## Work instruction
Please give back each line below unchanged; none of the pictures should appear.

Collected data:
BEGIN
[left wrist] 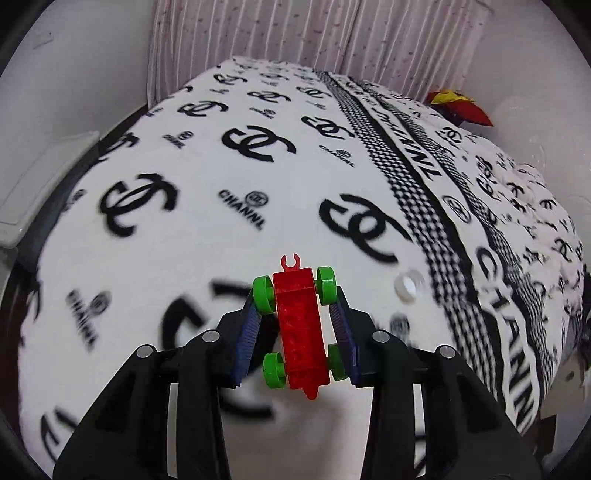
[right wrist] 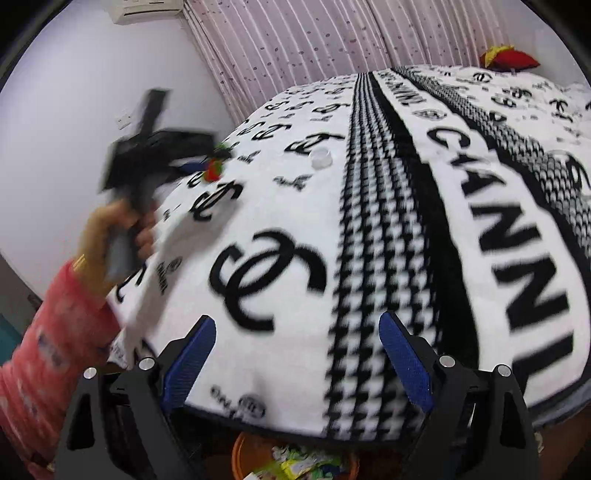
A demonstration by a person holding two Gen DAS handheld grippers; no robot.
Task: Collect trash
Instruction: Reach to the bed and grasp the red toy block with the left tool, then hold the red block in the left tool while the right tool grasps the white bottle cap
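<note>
My left gripper [left wrist: 295, 306] is shut on a red toy car with green wheels [left wrist: 301, 328], held above the black-and-white blanket [left wrist: 207, 177]. Its pads press the wheels on both sides. In the right wrist view the left gripper [right wrist: 207, 166] is blurred at the left, with the toy car [right wrist: 214, 171] at its tip. A white bottle cap [left wrist: 408, 286] lies on the blanket just right of the car; it also shows in the right wrist view [right wrist: 320, 158]. My right gripper [right wrist: 295, 354] is open and empty over the bed's near edge.
An orange bin [right wrist: 240, 454] with wrappers inside stands below the bed's edge under the right gripper. A red and yellow cushion [left wrist: 460, 105] lies at the far right of the bed. A curtain [left wrist: 295, 29] hangs behind. A white wall is at the left.
</note>
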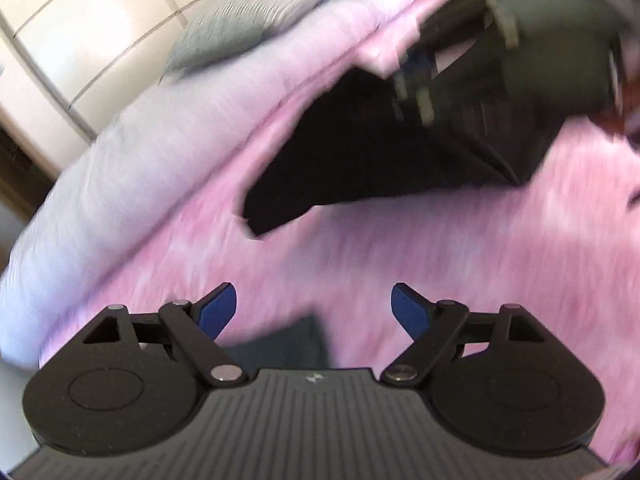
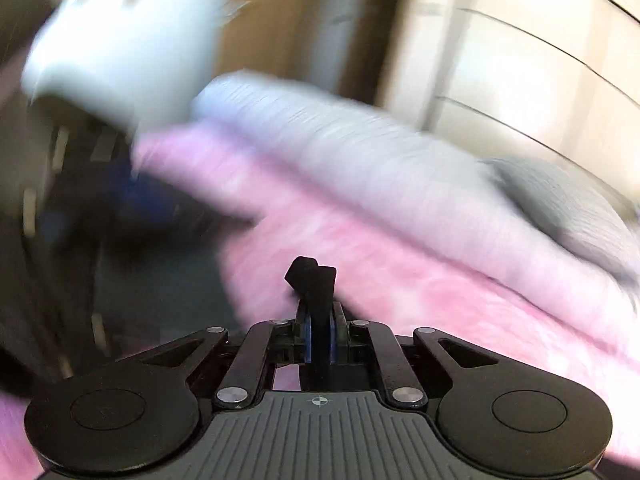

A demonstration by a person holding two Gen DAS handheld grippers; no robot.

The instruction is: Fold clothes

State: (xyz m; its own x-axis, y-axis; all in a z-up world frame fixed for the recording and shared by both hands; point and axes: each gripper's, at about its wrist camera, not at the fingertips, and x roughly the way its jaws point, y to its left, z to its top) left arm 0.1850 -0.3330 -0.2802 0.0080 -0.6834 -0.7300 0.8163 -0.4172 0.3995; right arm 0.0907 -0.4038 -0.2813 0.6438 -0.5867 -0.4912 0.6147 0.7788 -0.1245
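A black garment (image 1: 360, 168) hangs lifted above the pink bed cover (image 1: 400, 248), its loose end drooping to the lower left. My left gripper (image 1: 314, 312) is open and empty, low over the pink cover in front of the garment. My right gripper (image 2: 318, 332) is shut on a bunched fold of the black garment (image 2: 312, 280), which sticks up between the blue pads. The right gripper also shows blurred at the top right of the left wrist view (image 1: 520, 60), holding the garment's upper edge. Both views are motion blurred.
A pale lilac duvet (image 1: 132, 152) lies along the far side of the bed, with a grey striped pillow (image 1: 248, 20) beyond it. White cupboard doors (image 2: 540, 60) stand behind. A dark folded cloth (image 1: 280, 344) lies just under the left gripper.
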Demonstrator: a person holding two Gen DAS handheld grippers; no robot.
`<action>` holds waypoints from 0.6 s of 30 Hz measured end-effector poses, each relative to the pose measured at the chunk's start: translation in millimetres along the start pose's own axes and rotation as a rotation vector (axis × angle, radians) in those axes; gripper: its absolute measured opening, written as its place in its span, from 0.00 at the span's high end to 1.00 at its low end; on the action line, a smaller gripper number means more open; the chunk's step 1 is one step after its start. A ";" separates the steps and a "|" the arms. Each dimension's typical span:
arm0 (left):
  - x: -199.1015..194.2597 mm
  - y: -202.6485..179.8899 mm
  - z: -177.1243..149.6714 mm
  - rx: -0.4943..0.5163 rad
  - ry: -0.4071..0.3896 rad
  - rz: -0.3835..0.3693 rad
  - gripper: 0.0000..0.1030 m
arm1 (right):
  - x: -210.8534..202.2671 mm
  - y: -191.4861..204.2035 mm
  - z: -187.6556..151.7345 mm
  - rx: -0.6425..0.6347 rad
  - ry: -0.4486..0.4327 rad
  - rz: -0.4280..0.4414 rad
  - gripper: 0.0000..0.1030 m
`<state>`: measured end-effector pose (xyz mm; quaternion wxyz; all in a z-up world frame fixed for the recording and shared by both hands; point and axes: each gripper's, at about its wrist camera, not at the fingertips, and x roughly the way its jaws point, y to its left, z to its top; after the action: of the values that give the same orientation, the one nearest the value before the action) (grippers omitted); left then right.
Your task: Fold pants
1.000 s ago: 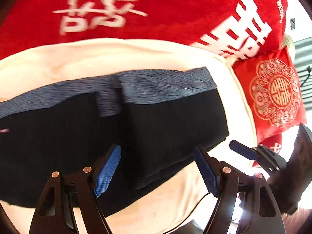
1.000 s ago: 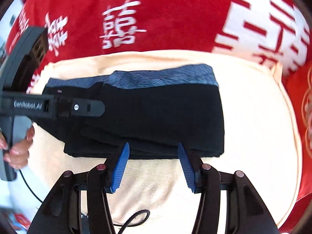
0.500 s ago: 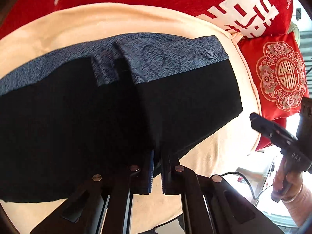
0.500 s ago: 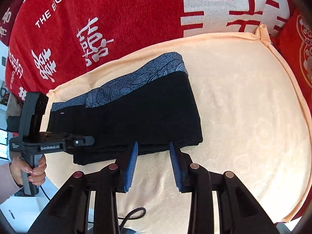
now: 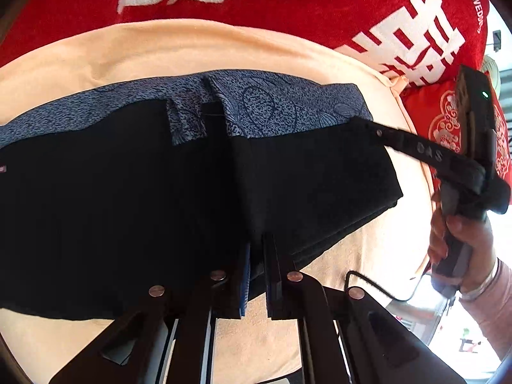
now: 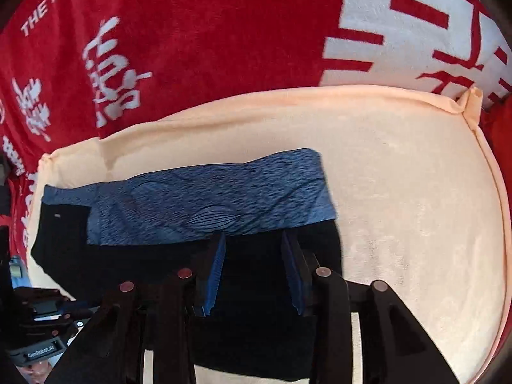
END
## Output for this exercise
[left wrist] 
[right wrist] 
A demonstration by a person holding two Gen DAS handheld grippers; no robot.
Task: Collect trash
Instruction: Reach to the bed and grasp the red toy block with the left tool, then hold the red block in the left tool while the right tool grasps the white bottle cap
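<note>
My left gripper [left wrist: 295, 306] is shut on a red toy car with green wheels [left wrist: 301, 328], held above the black-and-white blanket [left wrist: 207, 177]. Its pads press the wheels on both sides. In the right wrist view the left gripper [right wrist: 207, 166] is blurred at the left, with the toy car [right wrist: 214, 171] at its tip. A white bottle cap [left wrist: 408, 286] lies on the blanket just right of the car; it also shows in the right wrist view [right wrist: 320, 158]. My right gripper [right wrist: 295, 354] is open and empty over the bed's near edge.
An orange bin [right wrist: 240, 454] with wrappers inside stands below the bed's edge under the right gripper. A red and yellow cushion [left wrist: 460, 105] lies at the far right of the bed. A curtain [left wrist: 295, 29] hangs behind. A white wall is at the left.
</note>
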
A demonstration by a person holding two Gen DAS handheld grippers; no robot.

The instruction is: Fold clothes

State: (xyz m; its own x-axis, y-axis; all in a z-up world frame fixed for the recording and shared by both hands; point and axes: each gripper's, at about its wrist camera, not at the fingertips, and x roughly the way its jaws point, y to its left, z to its top) left arm 0.1850 -0.3330 -0.2802 0.0080 -0.6834 -0.7300 0.8163 -0.4172 0.3995; right arm 0.0907 -0.4038 -0.2813 0.6438 -0.5867 -0.4912 0.6147 0.7788 -0.1245
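A black garment (image 1: 360, 168) hangs lifted above the pink bed cover (image 1: 400, 248), its loose end drooping to the lower left. My left gripper (image 1: 314, 312) is open and empty, low over the pink cover in front of the garment. My right gripper (image 2: 318, 332) is shut on a bunched fold of the black garment (image 2: 312, 280), which sticks up between the blue pads. The right gripper also shows blurred at the top right of the left wrist view (image 1: 520, 60), holding the garment's upper edge. Both views are motion blurred.
A pale lilac duvet (image 1: 132, 152) lies along the far side of the bed, with a grey striped pillow (image 1: 248, 20) beyond it. White cupboard doors (image 2: 540, 60) stand behind. A dark folded cloth (image 1: 280, 344) lies just under the left gripper.
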Demonstrator: a person holding two Gen DAS handheld grippers; no robot.
`<action>` holds waypoints from 0.6 s of 30 Hz measured end-effector poses, each relative to the pose measured at the chunk's start: translation in millimetres along the start pose's own axes and rotation as a rotation vector (axis × angle, radians) in those axes; gripper: its absolute measured opening, written as its place in its span, from 0.00 at the span's high end to 1.00 at its low end; on the action line, a smaller gripper number means more open; the chunk's step 1 is one step after its start. A ";" separates the steps and a "|" the arms. Each dimension's typical span:
arm0 (left):
  - x: -199.1015..194.2597 mm
  - y: -202.6485..179.8899 mm
  - z: -177.1243..149.6714 mm
  - rx: -0.4943..0.5163 rad
  - ry: -0.4071..0.3896 rad
  - rz: -0.3835..0.3693 rad
  - gripper: 0.0000..0.1030 m
arm1 (right):
  - x: -210.8534..202.2671 mm
  - y: -191.4861..204.2035 mm
  - z: -187.6556..151.7345 mm
  - rx: -0.6425..0.6347 rad
  - ry: -0.4486..0.4327 rad
  - rz: -0.4280..0.4414 rad
  - gripper: 0.0000..0.1030 m
`<state>`: measured end-effector pose (xyz mm; quaternion wxyz; all in a z-up world frame fixed for the recording and shared by both hands; point and axes: each gripper's, at about its wrist camera, not at the fingertips, and x roughly the way its jaws point, y to its left, z to its top; after the action: of the values that give the same orientation, the one nearest the value before the action) (grippers omitted); left then right.
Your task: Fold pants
1.000 s ago: 
1.000 s ago: 
0.500 s ago: 
0.500 s ago: 
now: 
now: 

No additional output is expected for this exercise.